19. Use the same password on every server
And preferably a password that you also use in your private life. Look at how fast you can type this password because you type it all day! Share this achievement with all your Facebook friends and be considered the most awesome geek they know!
20. Enable root login in sshd_config
Having to su or type sudo all the time is
cumbersome bothersome (back-ups are cumbersome, remember?). Therefore, enable root login for ssh, keep it running on the default port (saves typing -p every time) and use a short root password for convenience. Now, when you see strange failed authentication warnings for the root account in the sshd logs (presuming you actually check those at all), comfort yourself by saying that they will never guess that your short root password is l3tm31n instead of letmein.
21. Change the server network configuration over ssh
And don’t add a timed reversal script or anything like that. Locking yourself out won’t happen to you like it happened to so many others, because of your secret years of ninja training. Or whatever. Bonus points if you don’t have physical access to the server.

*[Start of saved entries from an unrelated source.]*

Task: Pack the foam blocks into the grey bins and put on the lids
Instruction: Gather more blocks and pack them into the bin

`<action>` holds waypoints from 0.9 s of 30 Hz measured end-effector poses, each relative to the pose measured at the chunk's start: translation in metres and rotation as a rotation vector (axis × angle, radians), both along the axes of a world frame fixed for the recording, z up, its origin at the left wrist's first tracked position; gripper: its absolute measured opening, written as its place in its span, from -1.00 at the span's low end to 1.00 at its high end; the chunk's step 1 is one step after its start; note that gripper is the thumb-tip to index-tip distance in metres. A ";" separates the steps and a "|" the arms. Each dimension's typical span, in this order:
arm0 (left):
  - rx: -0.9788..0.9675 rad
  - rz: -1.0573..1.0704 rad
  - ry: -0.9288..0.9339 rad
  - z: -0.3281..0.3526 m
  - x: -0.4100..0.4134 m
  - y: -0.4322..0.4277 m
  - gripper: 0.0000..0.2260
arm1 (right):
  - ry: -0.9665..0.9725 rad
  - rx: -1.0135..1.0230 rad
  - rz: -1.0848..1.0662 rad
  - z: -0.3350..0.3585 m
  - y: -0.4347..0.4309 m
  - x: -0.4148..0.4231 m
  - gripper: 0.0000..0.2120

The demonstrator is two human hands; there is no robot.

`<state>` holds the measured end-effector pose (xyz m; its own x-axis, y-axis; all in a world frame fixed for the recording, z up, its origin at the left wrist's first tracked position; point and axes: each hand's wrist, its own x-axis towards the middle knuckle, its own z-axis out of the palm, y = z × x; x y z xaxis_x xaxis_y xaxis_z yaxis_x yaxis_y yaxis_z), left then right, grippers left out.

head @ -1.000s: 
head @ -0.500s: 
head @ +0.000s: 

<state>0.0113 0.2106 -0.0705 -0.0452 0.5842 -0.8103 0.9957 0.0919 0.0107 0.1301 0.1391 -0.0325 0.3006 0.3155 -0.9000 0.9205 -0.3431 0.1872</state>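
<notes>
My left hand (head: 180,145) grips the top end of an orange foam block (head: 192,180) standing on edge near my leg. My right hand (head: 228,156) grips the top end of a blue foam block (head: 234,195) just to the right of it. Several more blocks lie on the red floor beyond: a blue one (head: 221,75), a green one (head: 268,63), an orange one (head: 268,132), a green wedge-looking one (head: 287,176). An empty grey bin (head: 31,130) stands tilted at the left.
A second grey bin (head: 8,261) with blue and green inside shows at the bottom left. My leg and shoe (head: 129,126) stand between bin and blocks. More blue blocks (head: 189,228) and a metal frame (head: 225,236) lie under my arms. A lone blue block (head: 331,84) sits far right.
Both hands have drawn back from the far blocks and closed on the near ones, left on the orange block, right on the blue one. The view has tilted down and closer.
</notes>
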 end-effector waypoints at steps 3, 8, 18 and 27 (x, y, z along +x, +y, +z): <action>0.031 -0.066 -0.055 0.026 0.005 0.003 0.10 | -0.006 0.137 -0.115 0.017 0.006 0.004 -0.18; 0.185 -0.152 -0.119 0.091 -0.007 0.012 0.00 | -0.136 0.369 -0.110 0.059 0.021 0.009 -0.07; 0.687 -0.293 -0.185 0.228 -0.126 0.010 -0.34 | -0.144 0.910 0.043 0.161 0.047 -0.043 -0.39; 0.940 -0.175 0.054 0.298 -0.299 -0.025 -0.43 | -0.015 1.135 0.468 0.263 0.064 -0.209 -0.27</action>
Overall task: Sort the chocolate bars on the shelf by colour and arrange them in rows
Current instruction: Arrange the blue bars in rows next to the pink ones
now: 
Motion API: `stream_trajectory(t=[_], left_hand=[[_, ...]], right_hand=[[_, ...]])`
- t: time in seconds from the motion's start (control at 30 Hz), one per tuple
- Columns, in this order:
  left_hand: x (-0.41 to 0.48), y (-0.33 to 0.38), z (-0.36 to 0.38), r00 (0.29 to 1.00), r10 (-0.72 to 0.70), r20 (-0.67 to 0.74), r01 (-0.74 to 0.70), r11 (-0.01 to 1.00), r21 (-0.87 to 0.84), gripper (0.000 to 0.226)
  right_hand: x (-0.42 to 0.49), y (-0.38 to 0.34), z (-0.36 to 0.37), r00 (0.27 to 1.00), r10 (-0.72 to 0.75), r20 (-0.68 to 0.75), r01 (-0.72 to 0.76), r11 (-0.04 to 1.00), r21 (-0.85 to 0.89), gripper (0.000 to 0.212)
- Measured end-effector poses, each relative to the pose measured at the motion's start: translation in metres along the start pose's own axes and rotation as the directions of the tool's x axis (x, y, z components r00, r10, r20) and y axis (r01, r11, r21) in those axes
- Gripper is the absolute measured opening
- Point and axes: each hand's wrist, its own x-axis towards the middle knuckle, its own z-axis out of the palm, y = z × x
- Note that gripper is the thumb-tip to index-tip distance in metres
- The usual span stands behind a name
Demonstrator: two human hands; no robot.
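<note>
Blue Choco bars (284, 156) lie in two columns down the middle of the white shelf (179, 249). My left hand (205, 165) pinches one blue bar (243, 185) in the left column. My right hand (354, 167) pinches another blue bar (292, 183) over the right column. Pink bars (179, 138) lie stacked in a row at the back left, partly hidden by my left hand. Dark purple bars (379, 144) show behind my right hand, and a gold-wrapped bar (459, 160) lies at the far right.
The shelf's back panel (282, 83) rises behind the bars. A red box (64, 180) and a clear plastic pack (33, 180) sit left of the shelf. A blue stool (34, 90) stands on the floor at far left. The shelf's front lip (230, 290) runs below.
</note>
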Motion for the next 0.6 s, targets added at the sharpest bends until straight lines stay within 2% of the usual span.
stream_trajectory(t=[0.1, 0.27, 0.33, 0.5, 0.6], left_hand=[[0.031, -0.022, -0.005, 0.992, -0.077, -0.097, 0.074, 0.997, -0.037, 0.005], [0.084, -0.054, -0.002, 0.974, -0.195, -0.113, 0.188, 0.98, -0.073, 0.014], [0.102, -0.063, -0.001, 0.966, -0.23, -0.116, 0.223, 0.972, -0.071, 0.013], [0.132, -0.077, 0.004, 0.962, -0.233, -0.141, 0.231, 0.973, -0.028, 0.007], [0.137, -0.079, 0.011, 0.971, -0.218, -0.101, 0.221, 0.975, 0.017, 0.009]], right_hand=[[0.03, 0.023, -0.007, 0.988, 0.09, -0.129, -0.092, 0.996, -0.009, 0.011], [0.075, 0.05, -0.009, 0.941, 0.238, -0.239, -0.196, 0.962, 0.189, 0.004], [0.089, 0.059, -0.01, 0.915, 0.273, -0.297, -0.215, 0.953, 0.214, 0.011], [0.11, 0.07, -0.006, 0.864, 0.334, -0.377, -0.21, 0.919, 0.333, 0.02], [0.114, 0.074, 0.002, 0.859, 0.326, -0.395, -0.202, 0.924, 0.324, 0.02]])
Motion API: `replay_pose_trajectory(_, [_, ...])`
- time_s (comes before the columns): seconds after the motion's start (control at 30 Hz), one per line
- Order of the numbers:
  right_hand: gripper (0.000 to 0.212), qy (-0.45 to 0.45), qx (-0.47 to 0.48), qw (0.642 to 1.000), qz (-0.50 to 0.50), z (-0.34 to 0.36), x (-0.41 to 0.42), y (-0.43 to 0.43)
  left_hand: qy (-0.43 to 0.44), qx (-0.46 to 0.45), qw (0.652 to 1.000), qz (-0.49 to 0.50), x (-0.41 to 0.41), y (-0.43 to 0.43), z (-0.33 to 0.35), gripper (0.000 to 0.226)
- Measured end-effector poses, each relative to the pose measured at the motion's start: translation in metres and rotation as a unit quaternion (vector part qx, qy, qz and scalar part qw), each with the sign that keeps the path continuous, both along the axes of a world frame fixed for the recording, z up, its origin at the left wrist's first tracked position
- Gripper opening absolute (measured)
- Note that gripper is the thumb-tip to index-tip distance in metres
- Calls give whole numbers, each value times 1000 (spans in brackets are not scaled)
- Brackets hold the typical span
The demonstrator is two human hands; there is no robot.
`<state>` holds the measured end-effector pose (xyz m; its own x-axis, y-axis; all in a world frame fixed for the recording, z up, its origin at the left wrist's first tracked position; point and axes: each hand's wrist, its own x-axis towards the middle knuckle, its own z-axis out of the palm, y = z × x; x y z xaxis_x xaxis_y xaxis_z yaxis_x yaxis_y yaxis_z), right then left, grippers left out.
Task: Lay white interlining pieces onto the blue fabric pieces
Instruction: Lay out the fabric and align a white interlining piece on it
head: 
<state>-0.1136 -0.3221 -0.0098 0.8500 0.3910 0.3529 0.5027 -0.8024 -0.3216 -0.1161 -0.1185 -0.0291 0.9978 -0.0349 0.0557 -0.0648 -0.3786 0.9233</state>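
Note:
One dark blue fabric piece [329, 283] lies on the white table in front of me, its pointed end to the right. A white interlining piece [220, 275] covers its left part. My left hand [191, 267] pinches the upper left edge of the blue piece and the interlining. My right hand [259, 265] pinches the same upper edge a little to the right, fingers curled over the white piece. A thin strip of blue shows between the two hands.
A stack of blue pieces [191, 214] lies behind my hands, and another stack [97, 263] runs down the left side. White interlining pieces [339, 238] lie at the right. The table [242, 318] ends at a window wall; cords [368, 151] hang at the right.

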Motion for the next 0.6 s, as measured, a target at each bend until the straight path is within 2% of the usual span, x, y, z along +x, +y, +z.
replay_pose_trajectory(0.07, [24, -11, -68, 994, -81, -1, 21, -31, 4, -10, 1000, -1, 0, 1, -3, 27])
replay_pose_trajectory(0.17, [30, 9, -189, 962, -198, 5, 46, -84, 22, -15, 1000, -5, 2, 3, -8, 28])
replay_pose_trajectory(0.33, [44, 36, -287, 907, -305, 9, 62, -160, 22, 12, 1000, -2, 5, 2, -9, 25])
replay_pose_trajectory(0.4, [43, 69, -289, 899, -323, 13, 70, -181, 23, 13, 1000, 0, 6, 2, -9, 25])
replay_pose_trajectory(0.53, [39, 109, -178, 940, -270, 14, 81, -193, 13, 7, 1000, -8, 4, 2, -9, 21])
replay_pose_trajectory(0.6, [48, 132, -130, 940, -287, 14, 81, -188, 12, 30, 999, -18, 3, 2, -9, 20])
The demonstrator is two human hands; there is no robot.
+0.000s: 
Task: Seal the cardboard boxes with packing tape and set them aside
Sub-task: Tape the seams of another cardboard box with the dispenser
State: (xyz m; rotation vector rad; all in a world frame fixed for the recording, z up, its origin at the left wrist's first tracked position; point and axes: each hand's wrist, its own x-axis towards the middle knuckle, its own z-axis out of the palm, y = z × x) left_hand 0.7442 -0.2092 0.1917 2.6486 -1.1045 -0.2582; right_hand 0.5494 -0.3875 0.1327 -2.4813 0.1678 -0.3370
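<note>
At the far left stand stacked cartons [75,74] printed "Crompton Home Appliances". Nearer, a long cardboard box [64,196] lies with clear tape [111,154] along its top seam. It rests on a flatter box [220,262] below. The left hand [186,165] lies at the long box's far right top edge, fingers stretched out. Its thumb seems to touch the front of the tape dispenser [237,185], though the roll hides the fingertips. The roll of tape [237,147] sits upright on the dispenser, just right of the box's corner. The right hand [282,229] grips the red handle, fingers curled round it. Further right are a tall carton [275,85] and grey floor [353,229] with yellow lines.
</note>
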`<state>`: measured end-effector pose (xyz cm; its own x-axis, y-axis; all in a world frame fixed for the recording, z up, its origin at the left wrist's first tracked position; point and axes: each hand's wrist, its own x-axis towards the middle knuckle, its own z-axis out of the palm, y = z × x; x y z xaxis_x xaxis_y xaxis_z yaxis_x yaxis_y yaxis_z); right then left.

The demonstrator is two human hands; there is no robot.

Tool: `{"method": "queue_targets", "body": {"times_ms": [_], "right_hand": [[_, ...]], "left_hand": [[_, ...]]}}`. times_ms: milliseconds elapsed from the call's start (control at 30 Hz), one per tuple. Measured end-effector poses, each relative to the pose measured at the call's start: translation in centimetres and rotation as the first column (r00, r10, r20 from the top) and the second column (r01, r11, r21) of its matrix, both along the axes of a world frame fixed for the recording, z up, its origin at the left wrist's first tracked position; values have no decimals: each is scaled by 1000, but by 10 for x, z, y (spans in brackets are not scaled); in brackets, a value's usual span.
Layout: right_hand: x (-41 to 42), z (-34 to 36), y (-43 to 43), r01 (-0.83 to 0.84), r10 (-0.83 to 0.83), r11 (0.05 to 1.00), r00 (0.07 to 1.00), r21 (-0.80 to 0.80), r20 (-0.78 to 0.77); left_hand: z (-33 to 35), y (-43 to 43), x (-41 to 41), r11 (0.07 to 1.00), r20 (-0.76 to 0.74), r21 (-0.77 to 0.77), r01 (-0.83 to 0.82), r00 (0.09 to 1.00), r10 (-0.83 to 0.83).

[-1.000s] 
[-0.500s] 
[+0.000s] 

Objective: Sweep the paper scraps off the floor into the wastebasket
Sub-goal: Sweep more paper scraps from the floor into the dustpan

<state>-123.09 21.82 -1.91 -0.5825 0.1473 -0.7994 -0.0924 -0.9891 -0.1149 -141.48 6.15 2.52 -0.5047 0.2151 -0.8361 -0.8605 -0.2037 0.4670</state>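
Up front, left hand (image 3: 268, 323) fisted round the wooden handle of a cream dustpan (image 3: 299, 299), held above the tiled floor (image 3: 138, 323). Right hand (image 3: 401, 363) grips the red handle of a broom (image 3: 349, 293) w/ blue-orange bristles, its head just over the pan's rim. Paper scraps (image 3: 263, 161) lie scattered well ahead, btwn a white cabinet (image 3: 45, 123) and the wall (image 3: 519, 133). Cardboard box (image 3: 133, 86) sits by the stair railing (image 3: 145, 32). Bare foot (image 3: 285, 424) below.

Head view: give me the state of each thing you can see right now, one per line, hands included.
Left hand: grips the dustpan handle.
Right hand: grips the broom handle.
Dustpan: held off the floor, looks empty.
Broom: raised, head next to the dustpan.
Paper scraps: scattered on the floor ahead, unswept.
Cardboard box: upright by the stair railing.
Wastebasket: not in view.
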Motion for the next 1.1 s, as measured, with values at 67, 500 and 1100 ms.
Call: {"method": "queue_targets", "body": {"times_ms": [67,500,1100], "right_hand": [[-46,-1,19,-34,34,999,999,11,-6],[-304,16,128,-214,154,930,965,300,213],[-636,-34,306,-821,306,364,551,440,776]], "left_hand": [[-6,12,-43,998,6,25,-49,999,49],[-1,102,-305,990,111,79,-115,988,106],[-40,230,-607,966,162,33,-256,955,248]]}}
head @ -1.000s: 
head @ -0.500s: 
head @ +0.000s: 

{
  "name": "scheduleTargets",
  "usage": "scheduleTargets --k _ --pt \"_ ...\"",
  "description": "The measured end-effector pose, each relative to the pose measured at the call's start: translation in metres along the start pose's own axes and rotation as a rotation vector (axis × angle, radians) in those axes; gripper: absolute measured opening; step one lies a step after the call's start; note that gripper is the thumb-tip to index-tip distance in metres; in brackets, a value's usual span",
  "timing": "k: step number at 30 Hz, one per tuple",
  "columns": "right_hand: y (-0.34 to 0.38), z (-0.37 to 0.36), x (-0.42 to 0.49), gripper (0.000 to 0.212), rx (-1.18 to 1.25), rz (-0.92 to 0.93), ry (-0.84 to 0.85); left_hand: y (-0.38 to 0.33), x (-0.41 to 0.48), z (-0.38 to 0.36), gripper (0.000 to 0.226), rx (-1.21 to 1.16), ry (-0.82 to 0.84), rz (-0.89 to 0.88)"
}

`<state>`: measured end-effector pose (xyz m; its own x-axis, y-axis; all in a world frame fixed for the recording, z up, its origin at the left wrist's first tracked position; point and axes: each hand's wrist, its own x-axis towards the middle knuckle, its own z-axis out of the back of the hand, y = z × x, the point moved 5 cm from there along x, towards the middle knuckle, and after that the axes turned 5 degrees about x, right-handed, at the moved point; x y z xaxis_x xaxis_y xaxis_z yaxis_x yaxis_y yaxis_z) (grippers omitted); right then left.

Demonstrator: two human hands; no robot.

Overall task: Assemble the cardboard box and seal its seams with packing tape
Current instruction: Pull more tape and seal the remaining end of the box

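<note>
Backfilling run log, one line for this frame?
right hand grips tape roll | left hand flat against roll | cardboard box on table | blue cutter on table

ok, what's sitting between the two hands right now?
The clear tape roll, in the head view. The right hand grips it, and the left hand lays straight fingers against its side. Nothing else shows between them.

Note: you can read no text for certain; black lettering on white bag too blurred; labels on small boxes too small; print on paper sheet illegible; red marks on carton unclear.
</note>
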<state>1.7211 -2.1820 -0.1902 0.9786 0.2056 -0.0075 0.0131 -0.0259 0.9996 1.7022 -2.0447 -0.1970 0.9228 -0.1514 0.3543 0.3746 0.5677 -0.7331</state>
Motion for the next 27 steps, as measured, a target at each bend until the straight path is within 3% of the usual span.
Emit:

22. Don’t invest in your Linux knowledge
Stay away from the other articles on this site, and especially from linuxacademy.com. Block it in your firewall! Wait, you don’t have one because of tip #14. Ahem! Change the ip to 127.0.0.1 in /etc/hosts! This site is insolent enough to presume that you could possibly learn anything about Linux. The arrogance! Your vast knowledge is unparalleled! Besides, copy-pasting solutions from Google always works, so there’s no need to understand anything about them.